3.1.2.5 Post-Reconstruction Filtering
The Discovery 690 has two separate filter options that can be applied to the OSEM reconstructed data: one that is applied transaxially (x & y axes) and one that is applied axially (z-axis).
The transaxial filter is a two-dimensional Gaussian filter, which is defined by selecting the filter’s FWHM in millimetres. As the filter is Gaussian, the standard deviation, σ, can be calculated for a given FWHM as follows:
The GEMS filter design is truncated to ± 4σ, and therefore the full width of the filter is 8σ. As the truncation of the filter is minimal, it is assumed that the filter closely approximates a Gaussian curve in the frequency domain. The two-dimensional filter is implemented as a one-dimensional filter over the transaxial image rows and a one-dimensional filter over the transaxial image columns (Dr Charles Stearns, personal correspondence, 21st July 2014).
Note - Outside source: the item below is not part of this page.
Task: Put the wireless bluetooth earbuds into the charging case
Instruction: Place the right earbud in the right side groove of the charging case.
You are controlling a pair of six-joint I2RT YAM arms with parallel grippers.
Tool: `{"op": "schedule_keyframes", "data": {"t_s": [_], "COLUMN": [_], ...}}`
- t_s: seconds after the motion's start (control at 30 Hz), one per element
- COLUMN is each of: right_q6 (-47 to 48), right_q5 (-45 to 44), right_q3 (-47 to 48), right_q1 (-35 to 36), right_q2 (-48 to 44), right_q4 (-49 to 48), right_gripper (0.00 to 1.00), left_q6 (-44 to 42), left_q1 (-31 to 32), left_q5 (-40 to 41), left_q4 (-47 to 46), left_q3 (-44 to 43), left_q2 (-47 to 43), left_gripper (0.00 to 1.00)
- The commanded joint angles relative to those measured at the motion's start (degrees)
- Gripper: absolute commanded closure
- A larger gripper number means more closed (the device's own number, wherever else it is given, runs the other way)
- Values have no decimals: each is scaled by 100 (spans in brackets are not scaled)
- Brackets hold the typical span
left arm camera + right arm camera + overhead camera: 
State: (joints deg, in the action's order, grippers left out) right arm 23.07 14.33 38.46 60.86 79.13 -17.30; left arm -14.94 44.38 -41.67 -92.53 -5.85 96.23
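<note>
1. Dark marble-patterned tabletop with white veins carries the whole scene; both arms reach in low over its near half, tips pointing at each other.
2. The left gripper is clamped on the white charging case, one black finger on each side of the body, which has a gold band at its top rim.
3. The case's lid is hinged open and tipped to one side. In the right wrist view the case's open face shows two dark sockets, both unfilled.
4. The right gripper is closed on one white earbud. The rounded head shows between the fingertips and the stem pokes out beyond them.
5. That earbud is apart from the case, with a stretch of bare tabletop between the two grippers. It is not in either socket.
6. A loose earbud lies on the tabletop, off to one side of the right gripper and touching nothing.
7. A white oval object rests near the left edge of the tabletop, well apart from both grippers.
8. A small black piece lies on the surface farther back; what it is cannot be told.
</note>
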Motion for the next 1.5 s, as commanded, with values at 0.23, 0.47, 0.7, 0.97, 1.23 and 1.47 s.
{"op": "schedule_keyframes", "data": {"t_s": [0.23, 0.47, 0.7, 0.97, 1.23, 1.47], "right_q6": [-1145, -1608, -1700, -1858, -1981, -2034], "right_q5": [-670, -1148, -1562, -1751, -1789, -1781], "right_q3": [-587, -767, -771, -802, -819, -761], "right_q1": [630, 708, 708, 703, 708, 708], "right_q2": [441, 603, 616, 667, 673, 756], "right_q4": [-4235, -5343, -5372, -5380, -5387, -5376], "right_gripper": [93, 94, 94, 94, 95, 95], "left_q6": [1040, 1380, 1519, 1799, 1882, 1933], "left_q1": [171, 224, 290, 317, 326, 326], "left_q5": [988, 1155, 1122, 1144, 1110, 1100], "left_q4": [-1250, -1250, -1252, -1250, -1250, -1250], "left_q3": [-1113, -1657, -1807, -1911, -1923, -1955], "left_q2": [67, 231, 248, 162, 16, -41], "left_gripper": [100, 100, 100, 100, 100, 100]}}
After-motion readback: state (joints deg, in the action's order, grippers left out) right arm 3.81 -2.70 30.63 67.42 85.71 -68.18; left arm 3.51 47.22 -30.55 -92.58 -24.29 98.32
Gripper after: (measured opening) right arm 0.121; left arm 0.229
The z-axis filter is a 3-point average filter with four possible weight settings, as shown in Table 3.2. This filter is applied to the corresponding voxels in three contiguous transaxial image slices. The ‘heavier’ the filter weighting, the more smoothing is applied between slices.
Z-Axis Filter Filter Coefficients
None n/a
Light [1 – 6 – 1] ÷ 8
Standard [1 – 4 – 1] ÷ 6
Heavy [1 – 2 – 1] ÷ 4
Table 3.2: GEMS Discovery 690 z-axis filter weights
3.1.2.6 Vendor Suggested Reconstruction Parameters
The following combination of reconstruction parameters was suggested by GEMS for whole-body 18F-FDG imaging upon the system’s installation:
• Both TOF and PSF applied (VPFX-S algorithm)
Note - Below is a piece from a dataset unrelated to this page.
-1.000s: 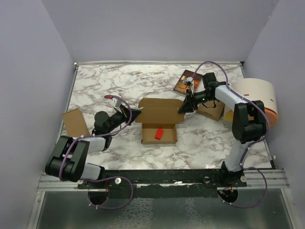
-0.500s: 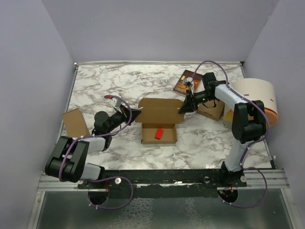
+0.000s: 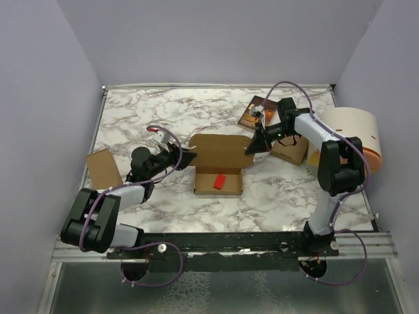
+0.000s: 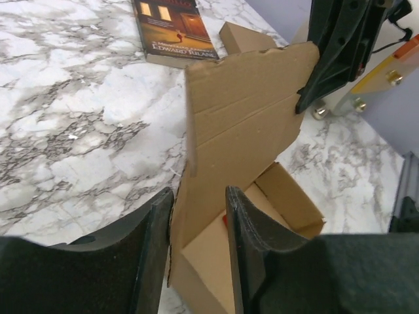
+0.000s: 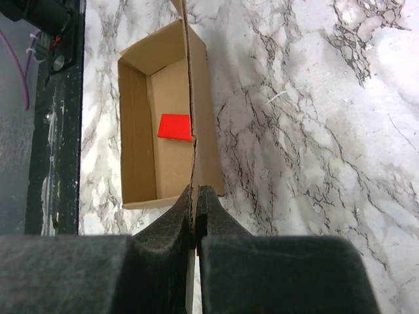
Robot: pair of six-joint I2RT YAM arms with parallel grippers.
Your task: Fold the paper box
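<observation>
Two tools at the paper box (image 3: 230, 190), mid-surface: right tool (image 5: 195, 198) pinches the raised lid (image 3: 219, 150) at its right edge, left tool (image 4: 200, 208) is narrowly apart, straddling the left edge. Lid runs left-right btwn them; I'd fold it nearward.

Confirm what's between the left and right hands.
The paper box: its upright lid flap spans from the left hand to the right hand, which pinches its edge. This shows in the top external view.
</observation>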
• OSEM reconstruction with 18 subsets and 3 iterations (54 effective iterations) • 700mm FOV with 192*192 matrix (3.65mm voxel size in transaxial plane) • Post-reconstruction Gaussian filter with 4mm FWHM
• Standard z-axis filter
The time taken to reconstruct a single frame acquisition using this combination of parameters is 1 minute and 46 seconds.
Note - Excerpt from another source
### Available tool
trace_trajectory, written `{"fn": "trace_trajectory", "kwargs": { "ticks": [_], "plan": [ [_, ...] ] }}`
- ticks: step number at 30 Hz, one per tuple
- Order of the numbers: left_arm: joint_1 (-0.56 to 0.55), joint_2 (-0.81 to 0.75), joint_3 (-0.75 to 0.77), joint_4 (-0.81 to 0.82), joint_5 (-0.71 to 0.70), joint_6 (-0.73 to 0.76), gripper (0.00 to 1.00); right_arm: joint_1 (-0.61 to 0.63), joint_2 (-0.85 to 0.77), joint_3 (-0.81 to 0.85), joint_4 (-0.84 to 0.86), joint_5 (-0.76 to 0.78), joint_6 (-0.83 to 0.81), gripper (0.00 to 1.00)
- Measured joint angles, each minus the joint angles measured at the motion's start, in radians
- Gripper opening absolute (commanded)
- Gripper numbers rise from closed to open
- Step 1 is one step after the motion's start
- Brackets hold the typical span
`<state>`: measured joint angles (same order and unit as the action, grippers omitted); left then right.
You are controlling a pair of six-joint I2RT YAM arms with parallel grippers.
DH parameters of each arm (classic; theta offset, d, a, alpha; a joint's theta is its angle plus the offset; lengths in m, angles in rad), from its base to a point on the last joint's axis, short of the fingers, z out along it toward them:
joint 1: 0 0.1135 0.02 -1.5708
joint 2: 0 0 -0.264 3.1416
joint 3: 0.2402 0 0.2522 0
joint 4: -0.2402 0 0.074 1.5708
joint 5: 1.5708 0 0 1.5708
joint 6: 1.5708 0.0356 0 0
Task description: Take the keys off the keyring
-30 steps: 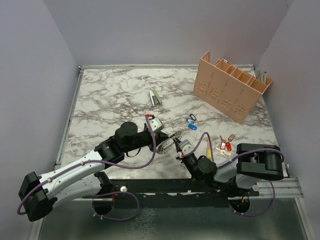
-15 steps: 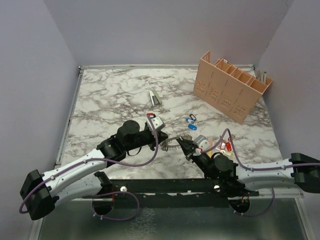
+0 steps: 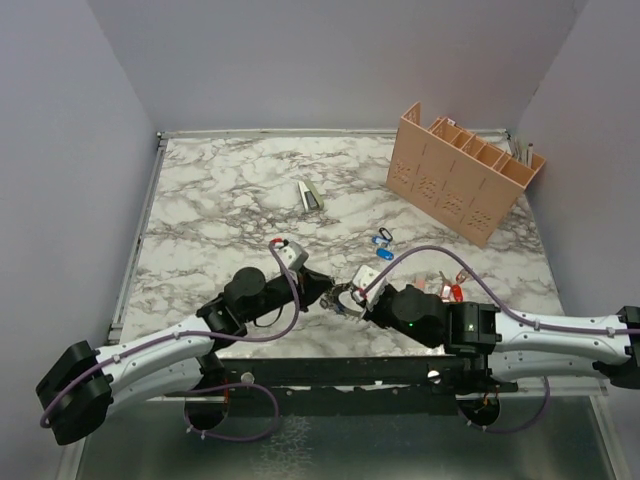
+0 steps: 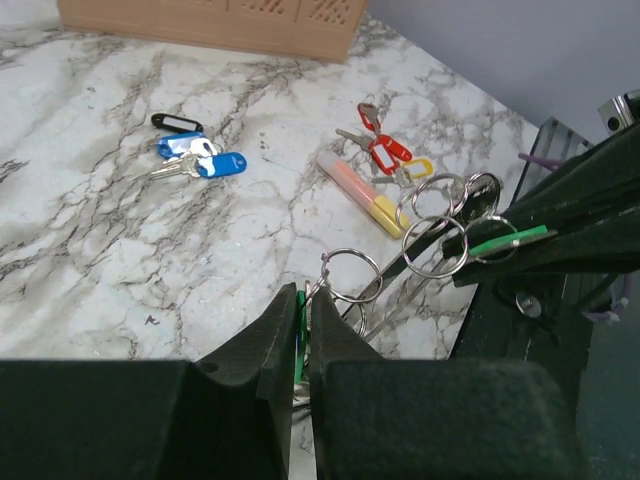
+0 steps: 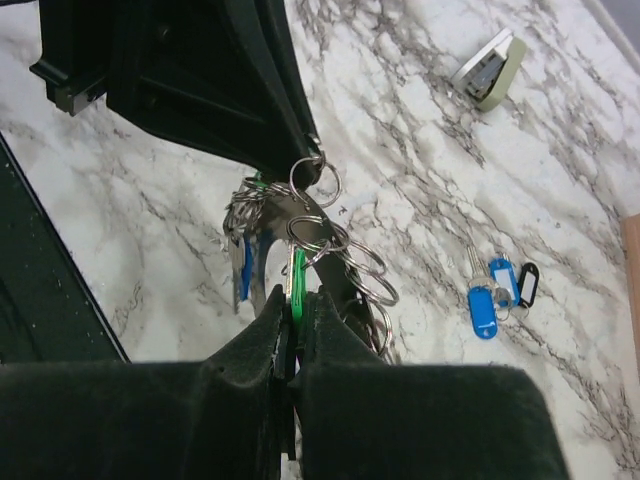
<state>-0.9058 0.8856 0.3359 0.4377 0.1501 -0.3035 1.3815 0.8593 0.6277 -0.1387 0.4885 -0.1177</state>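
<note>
Both grippers locked onto the keyring cluster, off the marble at the near table edge.

The top view only shows the two tips meeting in one dark knot, with the grip hidden; the wrist cams resolve it. Right wrist: right gripper (image 5: 297,300) fingers are pressed together on the head of a green key (image 5: 296,275), with the keyring (image 5: 310,225) hanging above as a tangle of loops. Left wrist: left gripper (image 4: 303,300) fingers are nearly closed, with a thin loop of the keyring caught at the tips and a green sliver in the slit. Loose blue keys (image 4: 200,160) lie just beyond, apart from the cluster. The red-and-yellow tagged bunch (image 4: 385,155) and highlighter (image 4: 360,192) sit to the right. The table (image 3: 220,200) is bare marble far-left. The stapler (image 5: 488,70) and organizer (image 3: 460,170) are well apart.
</note>
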Motion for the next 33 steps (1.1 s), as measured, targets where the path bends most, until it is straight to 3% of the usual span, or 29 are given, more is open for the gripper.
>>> {"fn": "trace_trajectory", "kwargs": {
  "ticks": [7,15,23,33],
  "plan": [
    [0.000,-0.047,-0.149,0.182,-0.083,-0.022,0.34,-0.064,0.162,0.172,-0.266,-0.124,0.052,0.01],
    [0.000,-0.033,-0.240,0.332,-0.120,0.017,0.44,-0.200,0.389,0.389,-0.486,-0.286,0.051,0.01],
    [0.000,-0.063,-0.254,0.385,-0.158,0.062,0.48,-0.243,0.541,0.568,-0.660,-0.368,0.019,0.01],
    [-0.031,-0.041,-0.248,0.392,-0.093,0.057,0.49,-0.249,0.595,0.673,-0.784,-0.407,0.004,0.01]
  ]
}}
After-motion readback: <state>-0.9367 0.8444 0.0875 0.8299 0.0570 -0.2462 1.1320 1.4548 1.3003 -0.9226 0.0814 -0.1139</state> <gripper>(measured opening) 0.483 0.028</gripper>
3.1.3 Quality Control and System Calibration
The Discovery 690 is subject to a robust quality control program to ensure consistent quantitative accuracy of reconstructed images over the system’s life cycle. Detector performance is assessed daily by uniformly exposing the crystals to a long-lived 68Ge rod
source and comparing measurements against expected values. Weekly image quality tests are performed by acquiring, reconstructing and analysing images of a uniform phantom. WCC is performed on a quarterly basis, as advised by GEMS, to ensure accurate quantification in the reconstructed images. Annual quality control tests involve repeating the
acceptance tests performed at system installation and comparing with baseline values to ensure there is no degradation in system performance over time.
All experiments undertaken during this study were performed after verifying all appropriate quality assurance (QA) tests had been performed successfully, registration between corresponding PET and CT image volumes was satisfactory and WCC was up-to-date.